Ces effets et faits divers sont alors eux-mêmes construits par la politique publique, comme s’ils étaient la source du problème (violences, ethnicisation, revendications mémorielles, etc.). Ce ne sont en réalité que les « effets secondaires » d’un traitement particulièrement mal ciblé - si l’on ose cette métaphore médicale. C’est pourquoi une politique publique ayant la haute ambition de (re)fonder son approche - comme nous avons choisi de l’entendre – doit reprendre base, en définissant un cadre de principes autant que possible sans ambiguïtés, et en s’attaquant aux problèmes et aux processus de fond.
Quel est l’enjeu d’une telle politique publique ?
Posons que nous sommes dans un contexte où les identités et appartenances des individus ne sont pas unitaires et homogènes, mais au contraire « socialement », « culturellement », « ethniquement » et linguistiquement plurielles et multiples. En réalité, cela n’est pas le propre de l’époque ; il en a été ainsi de tous temps. Cela n’est pas non plus spécifique aux questions migratoires, car c’est plus généralement le propre des « identités » que d’être irréductiblement multiples, multiréférentielles et adaptatives. L’époque est cependant singulière, parce que la question des identités s’y exprime de façon forte, et elle est devenue plus qu’en d’autres temps peut-être un enjeu politique.

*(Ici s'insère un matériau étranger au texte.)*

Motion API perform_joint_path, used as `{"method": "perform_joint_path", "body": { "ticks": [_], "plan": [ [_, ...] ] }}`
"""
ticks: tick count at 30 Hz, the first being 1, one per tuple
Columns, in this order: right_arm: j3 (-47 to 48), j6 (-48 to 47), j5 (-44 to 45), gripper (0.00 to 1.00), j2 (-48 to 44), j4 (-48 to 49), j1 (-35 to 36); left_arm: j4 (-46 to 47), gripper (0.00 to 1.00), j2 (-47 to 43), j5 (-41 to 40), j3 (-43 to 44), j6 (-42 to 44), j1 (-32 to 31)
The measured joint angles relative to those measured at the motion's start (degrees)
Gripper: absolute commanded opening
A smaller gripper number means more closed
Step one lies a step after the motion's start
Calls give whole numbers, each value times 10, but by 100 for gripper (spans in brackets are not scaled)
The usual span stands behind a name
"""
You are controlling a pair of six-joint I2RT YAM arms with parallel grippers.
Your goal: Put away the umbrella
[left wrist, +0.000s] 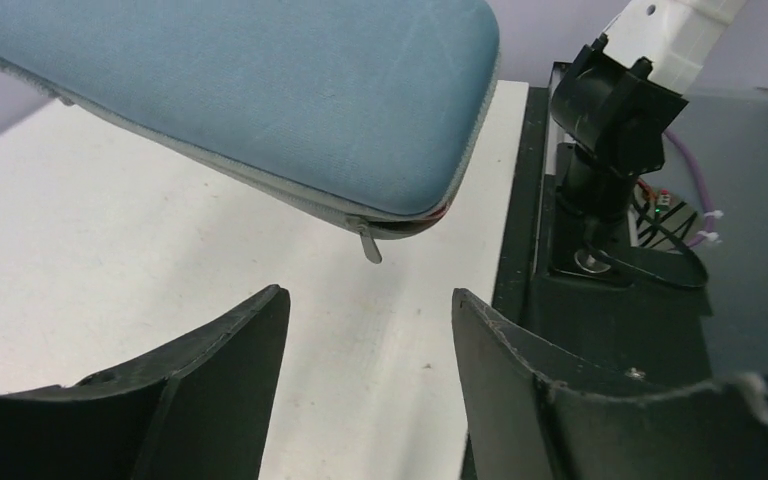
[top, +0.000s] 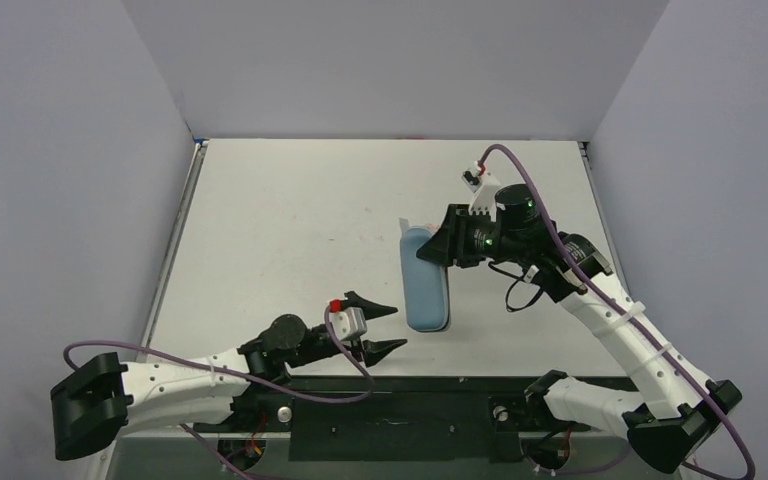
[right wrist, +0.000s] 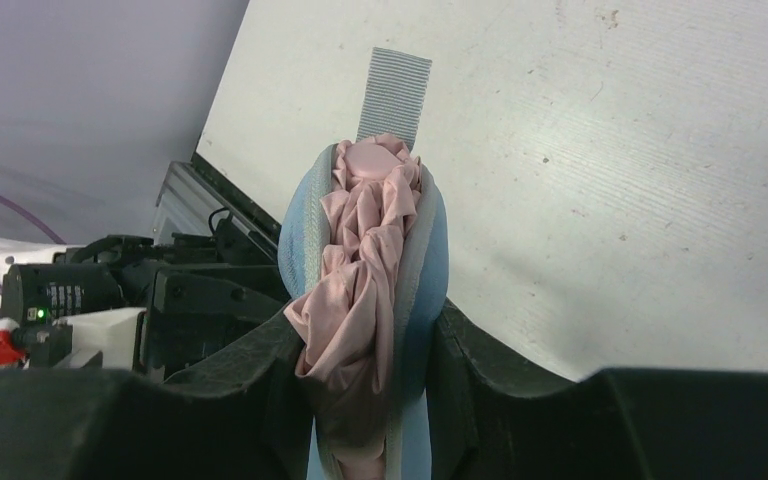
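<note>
The umbrella (right wrist: pixel 365 240) shows as bunched salmon-pink fabric with a round pink end, lying inside the open light blue case (right wrist: pixel 432 262). My right gripper (right wrist: pixel 365 350) is shut across the case's far end, one finger on the pink fabric and the other on the blue shell. From above, the case (top: pixel 425 290) lies lengthwise on the table with the right gripper (top: pixel 438 250) at its far end. My left gripper (top: pixel 398 328) stands open just left of the case's near end. In the left wrist view the case (left wrist: pixel 290 90) and its zipper pull (left wrist: pixel 370 245) hang ahead of the open left gripper (left wrist: pixel 370 310).
A grey ribbed strap (right wrist: pixel 395 95) lies flat on the white table (top: pixel 290 230) beyond the case's far end. The black base rail (top: pixel 410 400) runs along the near edge. The right arm's base (left wrist: pixel 610 130) stands close to the case's near end. Grey walls enclose the table.
</note>
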Motion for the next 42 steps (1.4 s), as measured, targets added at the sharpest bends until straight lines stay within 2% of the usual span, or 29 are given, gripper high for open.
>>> {"method": "perform_joint_path", "body": {
  "ticks": [10,22,28,38,42],
  "plan": [
    [38,12,65,0,21,-60,5,96,40,85,-64,0,84,-44],
    [41,14,86,0,25,-74,17,156,39,141,-116,8,128,-54],
    [41,15,87,0,31,-74,21,166,34,167,-118,20,137,-54],
    [41,17,90,0,33,-74,24,171,13,180,-117,25,143,-54],
    [41,19,90,0,33,-74,24,172,0,180,-115,25,145,-54]
  ]
}}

Quel que soit le rapport que l’on a avec cette question, on ne peut oublier que les enjeux de reconnaissance identitaire sont constitutifs des droits humains et des besoins sociaux fondamentaux. Prenant acte de cette situation, l’enjeu est dès lors de rendre possible l’identification à une communauté politique plurielle, c’est-à-dire une communauté concrètement caractérisée par des identités diverses et hétérogènes - que ce soit en raison d’une histoire faite d’immigration, de colonisation, ou tout simplement et plus généralement de la pluralité des identités sociales et politiques et des croyances morales qui traversent la société – mais néanmoins capable de s’identifier positivement à un « Nous ». Ce que nous nommerons un Nous inclusif et solidaire.
L’enjeu politique est donc double :
• Une question majeure est de favoriser un sentiment d’appartenance commun suffisant pour qu’existent : une mutualité des demandes et des obligations ; un souci partagé des autres membres de la communauté ; ainsi qu’une loyauté à la communauté et un engagement pour son maintien et son bien-être. Il n’existe pas de communauté sans sentiment d’appartenance, et c’est d’ailleurs un tel sentiment qui constitue et définit une communauté - ce « pathos », ainsi que le nommait le sociologue Max Weber [3].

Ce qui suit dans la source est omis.